TASK TO CARRY OUT:
Restate each line of the listing exactly, without carrying over any pictures.

DATA SECTION:
################

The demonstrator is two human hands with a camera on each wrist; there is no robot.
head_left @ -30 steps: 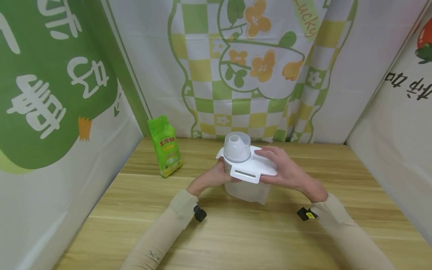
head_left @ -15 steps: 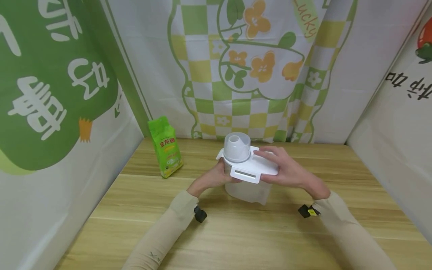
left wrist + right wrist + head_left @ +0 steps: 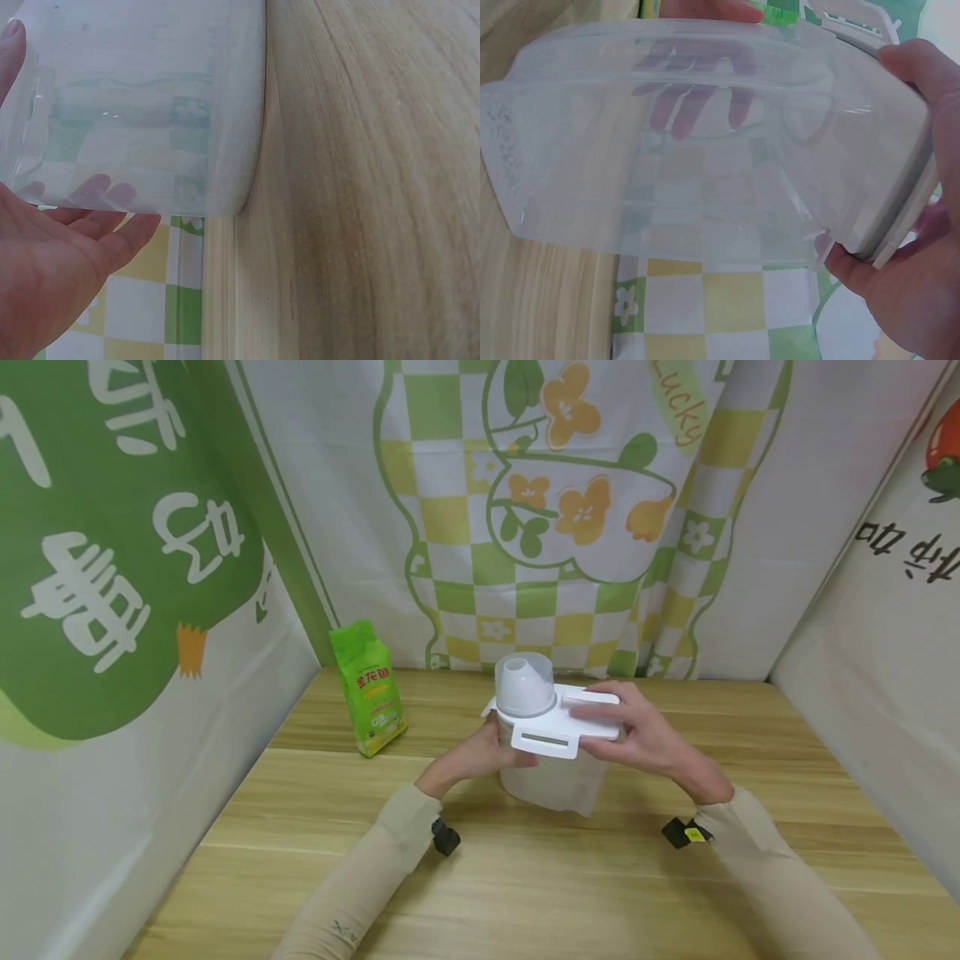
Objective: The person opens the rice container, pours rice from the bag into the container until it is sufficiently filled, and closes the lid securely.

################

TASK RESPONSE:
The demonstrator is two human hands with a camera on each wrist; there is no robot.
head_left @ -30 steps: 
head_left @ -15 steps: 
left wrist + right wrist + head_left @ +0 steps: 
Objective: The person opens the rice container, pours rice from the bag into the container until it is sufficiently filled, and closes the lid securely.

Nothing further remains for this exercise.